Molly remembered Blake picking up Hannah on the same street when she was little, and him letting her sit on his motorbike after he got his bike licence, her tiny face swallowed up by his huge helmet.
‘You never did quite explain what happened with all that. I mean, a vandalism charge; it’s just not like you.’ Blake gave Molly a sideways glance. ‘Hope you’re not taking the rap for anyone, like What’s-His-Name? The pants-too-low dickwad who hangs around the bakery like a stray. Looks like Ed Sheeran but without the talent.’
‘Jake?’
‘Jake! That’s his name. I think I called him Ed last time I saw him skulking around.’
‘He’s a douche. Why would I do that?’
Blake pulled up just down from her house. ‘Why did you do what you did?’
Molly opened the door, a rush of oppressive heat filling the cabin. She grabbed the letter with a sigh. ‘Thanks for the lift. And for, you know …’
She had started her community service sentence the next week and that was how she’d met Gwen.
Lady Gaga’s ‘Shallow’ belted through the speakers of Molly’s car stereo. She’d sung along, feeling the emotion before misjudging the driveway, clipping the corner of the garden. She parked her rusty 1965 VW Beetle, got out and noticed the first in a line of French lavender had been trampled under her tyres. She groaned. She’d got her open licence two months ago and already had three casualties: a letterbox, a pole and now a living thing. A neat row of old-people plants stared at her as she approached the lowset cottage, the delivery resting on her hip. She manoeuvred the tray so she could reach the doorbell. ‘Mrs Andrews?’
Molly approached each social interaction like a puzzle. An equation where she plugged in values based on her best guess of the person’s needs and expectations, like a chemist
with a prescription to fill. She avoided new people, as a rule. But she had no choice today.
She stretched her neck as she waited. Mabel had warned her that many customers were too frail to get up to answer the door easily, so when no one arrived she turned the knob. The paint cracked as the door opened, like it hadn’t budged in a while and she hoped her customer hadn’t carked it. The vacuum-wrapped roll almost fell off the foil tray as Molly glanced down the hall in the dusky light. ‘Hello? Mrs Andrews?’ The house was clean, technically, but the lounge was cluttered with stuff that had no business being together: kitchenware, vases, a pile of records balancing on a suitcase. She felt like she was reading I Spy, searching for a thimble in a circus.
‘Meals on Wheels,’ Molly sang, and relaxed when she detected movement under a rug that wrapped around a recliner in the living room. The source of the movement, a grey-haired woman, was sophisticated and younger than she’d expected. The woman had a Pilates posture in lieu of the senior slump, and Molly wondered why she needed cooked meals provided. Molly coughed and the woman turned, startled, and slipped her headphones to her neck. ‘Hi, there. Where would you like your tray?’
‘You’re not Mabel.’ There was an elegance in her speech despite the distrust in her tone.
‘I’m Molly. From Meals on Wheels?’
Mrs Andrews gestured to the side table next to her chair. Her skin was mostly smooth, and Molly wondered if she was actually her own father’s age, but then she noticed the Cadbury-purple blouse and lilac pants, and figured she must be older – the only people who wore purple were either eight or eighty.

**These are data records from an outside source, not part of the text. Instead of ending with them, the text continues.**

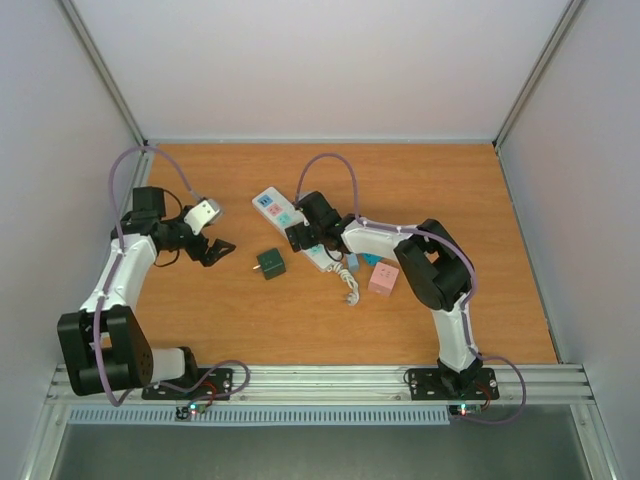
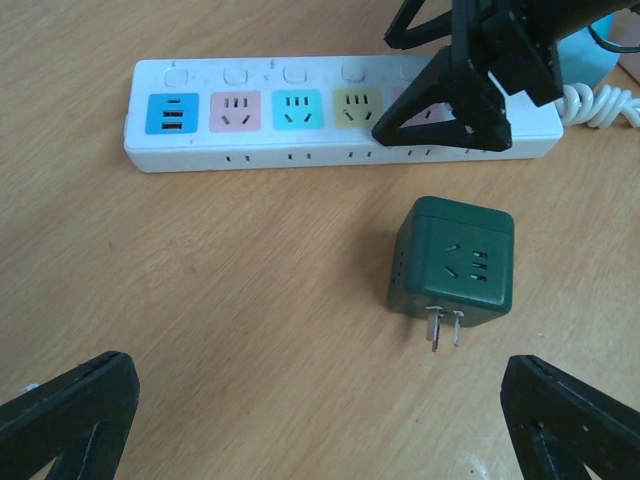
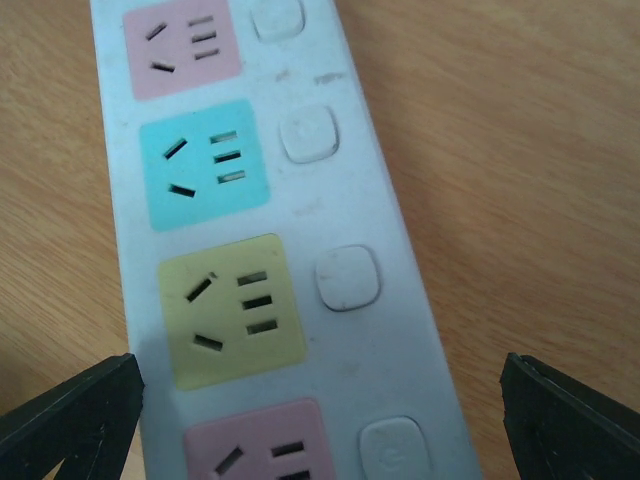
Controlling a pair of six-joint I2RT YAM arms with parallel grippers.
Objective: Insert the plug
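Observation:
The plug is a dark green cube (image 2: 452, 260) lying on the wooden table with its two metal prongs (image 2: 445, 325) pointing toward my left gripper (image 2: 320, 420). That gripper is open, a little short of the cube, with nothing between its fingers. In the top view the cube (image 1: 270, 264) lies between both grippers. The white power strip (image 1: 285, 225) has coloured sockets. My right gripper (image 3: 320, 420) is open right above the strip (image 3: 300, 210), straddling its width near the yellow socket (image 3: 232, 310). From the left wrist view the right gripper (image 2: 450, 100) covers the strip's right part.
A pink cube (image 1: 383, 279) and a small blue piece (image 1: 352, 262) lie right of the strip, beside its white coiled cord (image 1: 348, 285). White walls enclose the table on three sides.

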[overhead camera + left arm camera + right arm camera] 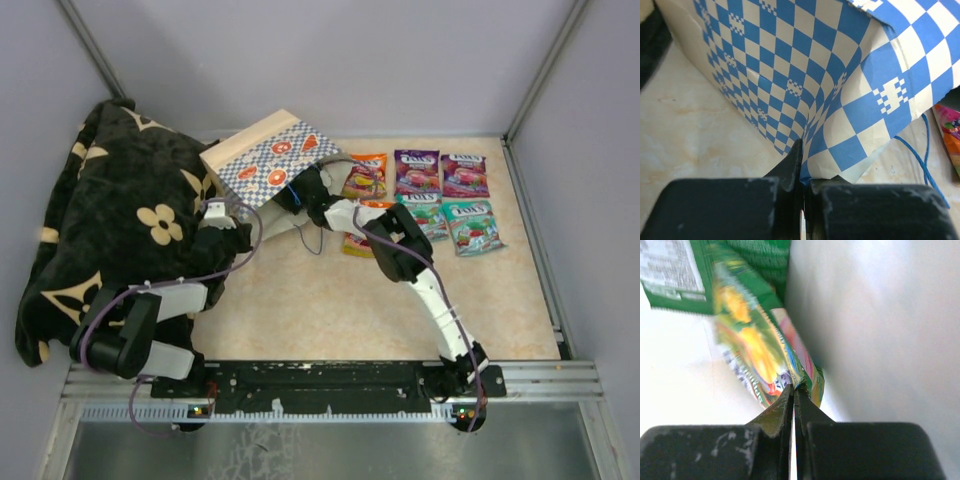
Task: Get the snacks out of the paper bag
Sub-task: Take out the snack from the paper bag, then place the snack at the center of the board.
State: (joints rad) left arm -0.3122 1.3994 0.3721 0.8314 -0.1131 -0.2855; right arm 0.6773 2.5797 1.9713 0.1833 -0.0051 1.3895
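Pinching green-yellow packet (757, 347) inside paper bag (262, 160), right gripper (795, 390) clamped; left gripper (801, 165) nips bag edge: withdraw straight, slowly, bag anchored

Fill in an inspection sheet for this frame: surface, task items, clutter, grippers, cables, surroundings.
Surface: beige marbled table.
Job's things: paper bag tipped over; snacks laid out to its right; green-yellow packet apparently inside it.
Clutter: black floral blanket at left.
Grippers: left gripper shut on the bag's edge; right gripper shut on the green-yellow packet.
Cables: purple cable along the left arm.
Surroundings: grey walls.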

‘Molly Worthington? Dan’s youngest?’ The woman’s tone had changed again. She seemed ruffled suddenly, when it was Molly who was in unfamiliar territory.
‘Is something wrong?’ she asked.
The woman recomposed herself. Chunky headphones nestled around a thin bob of helmet hair, nonspecific colours of grey, white, beige and whatever else grew. She had puckered lips, as if she’d spent her whole life hushing people. ‘Always thought that was an old person’s name.’ Her considered way of speaking reminded Molly of a fortune teller she’d visited when she was still young enough to believe in things she couldn’t see. ‘Mollys should be my age. Like Eunice or Beryl.’